As US oil companies’ spending falls and crude oil prices increase, their immediate financial situations are improving and the need for companies to find external sources of funding may decline.
According to an analysis from the US Energy Information Administration, first-quarter 2016 financial results from US onshore producers reveal an improving balance between capital expenditure and operating cash flow. Although operating cash flow was the lowest in any quarter in the past 5 years, larger reductions to capital expenditure brought these companies closest to self-finance, when capital investment can be paid for entirely from operating cash flow.
“Operating cash flow has declined over the past year, but it nonetheless has covered an increasing share of capital expenditure as companies are reducing their investment budgets more quickly," EIA said. "Smaller investment budgets are lowering the amount of cash US onshore oil producers need to raise through outside sources.”
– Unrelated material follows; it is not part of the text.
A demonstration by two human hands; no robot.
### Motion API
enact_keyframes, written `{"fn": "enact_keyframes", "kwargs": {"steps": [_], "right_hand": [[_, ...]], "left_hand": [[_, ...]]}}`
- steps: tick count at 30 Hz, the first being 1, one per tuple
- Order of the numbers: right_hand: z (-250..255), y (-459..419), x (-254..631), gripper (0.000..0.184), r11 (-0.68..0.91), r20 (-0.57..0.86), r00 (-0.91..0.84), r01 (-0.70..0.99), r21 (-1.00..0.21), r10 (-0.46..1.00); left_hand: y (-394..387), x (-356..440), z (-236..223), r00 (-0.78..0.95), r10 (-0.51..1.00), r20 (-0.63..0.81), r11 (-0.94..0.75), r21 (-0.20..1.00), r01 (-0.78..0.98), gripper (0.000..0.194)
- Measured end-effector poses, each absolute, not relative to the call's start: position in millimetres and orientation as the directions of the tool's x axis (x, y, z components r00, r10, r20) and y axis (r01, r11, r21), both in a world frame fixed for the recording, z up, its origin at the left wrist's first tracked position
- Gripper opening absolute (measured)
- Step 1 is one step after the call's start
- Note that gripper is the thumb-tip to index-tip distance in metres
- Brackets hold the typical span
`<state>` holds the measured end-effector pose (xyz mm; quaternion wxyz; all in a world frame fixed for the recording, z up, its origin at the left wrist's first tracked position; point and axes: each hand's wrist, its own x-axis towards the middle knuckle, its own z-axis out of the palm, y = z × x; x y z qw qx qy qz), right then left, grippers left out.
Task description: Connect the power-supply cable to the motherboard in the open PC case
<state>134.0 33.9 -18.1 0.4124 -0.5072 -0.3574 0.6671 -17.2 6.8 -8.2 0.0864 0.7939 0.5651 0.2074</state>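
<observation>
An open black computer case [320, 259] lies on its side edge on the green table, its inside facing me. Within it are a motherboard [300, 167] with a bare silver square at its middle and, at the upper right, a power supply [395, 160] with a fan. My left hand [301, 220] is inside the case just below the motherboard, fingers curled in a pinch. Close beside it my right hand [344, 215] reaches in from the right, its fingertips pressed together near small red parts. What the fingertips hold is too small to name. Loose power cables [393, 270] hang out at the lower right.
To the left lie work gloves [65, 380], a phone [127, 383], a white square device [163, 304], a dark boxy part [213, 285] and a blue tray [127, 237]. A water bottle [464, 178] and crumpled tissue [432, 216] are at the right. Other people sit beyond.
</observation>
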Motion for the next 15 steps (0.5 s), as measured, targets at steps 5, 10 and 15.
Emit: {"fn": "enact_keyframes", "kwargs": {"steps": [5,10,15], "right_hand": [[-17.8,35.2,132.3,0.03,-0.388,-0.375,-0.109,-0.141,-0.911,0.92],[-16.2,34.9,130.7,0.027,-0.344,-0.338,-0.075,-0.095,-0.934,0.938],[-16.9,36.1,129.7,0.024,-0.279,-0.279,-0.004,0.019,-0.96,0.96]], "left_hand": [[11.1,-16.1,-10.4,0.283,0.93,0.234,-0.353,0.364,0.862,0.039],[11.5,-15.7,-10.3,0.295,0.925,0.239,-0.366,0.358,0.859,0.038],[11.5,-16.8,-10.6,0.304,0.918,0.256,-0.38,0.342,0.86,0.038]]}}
With crude oil prices such as the global benchmark Brent price in the second quarter averaging more than $45/bbl—a 34% increase from first-quarter 2016—cash flow may improve and help offset declining revenue from lower production.
The companies included in this analysis are 39 public US crude oil producers operating only onshore fields. Their collective production averaged 2.1 million b/d, or 30% of US Lower 48 production in first-quarter 2016. These companies will release second-quarter 2016 results in mid-August.